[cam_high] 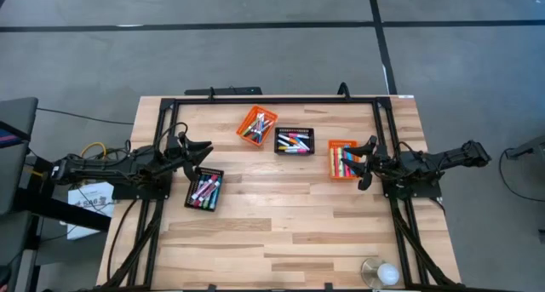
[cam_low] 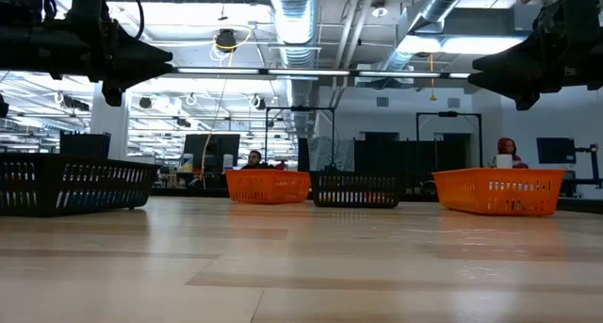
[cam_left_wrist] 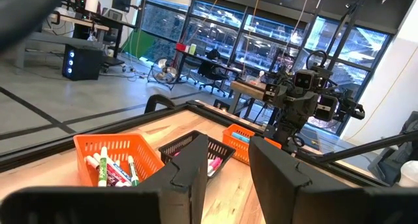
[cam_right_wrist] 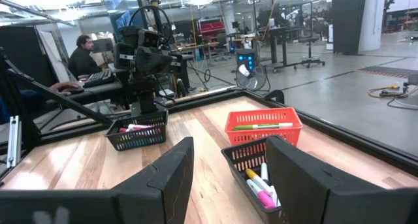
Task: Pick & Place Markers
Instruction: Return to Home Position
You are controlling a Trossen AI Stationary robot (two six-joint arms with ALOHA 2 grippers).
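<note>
Evidently the sorting is all but done: no pens lie loose on the tabletop point(cam_high: 281, 232), and every one of the markers point(cam_high: 204, 190) in view sits inside 1 of 4 baskets. Near the left arm point(cam_high: 102, 166) stands a black basket point(cam_low: 71, 184) with pink, white and green pens. Toward the far edge are an orange basket point(cam_low: 268, 186) and, just beside it, a second black basket point(cam_low: 356, 189), each holding a mixed handful. By the right arm point(cam_high: 443, 160) is another orange basket point(cam_low: 499, 193), also filled.

Both arms are held high above the wood at their own sides, which I judge suits parking at rest. The left jaws stand apart and empty near the first black basket. The right jaws, likewise apart and empty, hang just beside their orange one.
</note>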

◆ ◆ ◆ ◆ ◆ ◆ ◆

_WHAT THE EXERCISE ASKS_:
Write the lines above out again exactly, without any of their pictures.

_OUTPUT FOR THIS TASK_:
[cam_high] 
[cam_low] 
[cam_left_wrist] 
[cam_right_wrist] 
Task: Pick & Place Markers
Instruction: Return to Home Position
You are controlling a Trossen AI Stationary robot (two six-joint arms with ALOHA 2 grippers).
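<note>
Evidently the sorting is all but done: no pens lie loose on the tabletop point(cam_high: 281, 232), and every one of the markers point(cam_high: 204, 190) in view sits inside 1 of 4 baskets. Near the left arm point(cam_high: 102, 166) stands a black basket point(cam_low: 71, 184) with pink, white and green pens. Toward the far edge are an orange basket point(cam_low: 268, 186) and, just beside it, a second black basket point(cam_low: 356, 189), each holding a mixed handful. By the right arm point(cam_high: 443, 160) is another orange basket point(cam_low: 499, 193), also filled.

Both arms are held high above the wood at their own sides, which I judge suits parking at rest. The left jaws stand apart and empty near the first black basket. The right jaws, likewise apart and empty, hang just beside their orange one.
</note>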

The output is finished and nothing more is needed.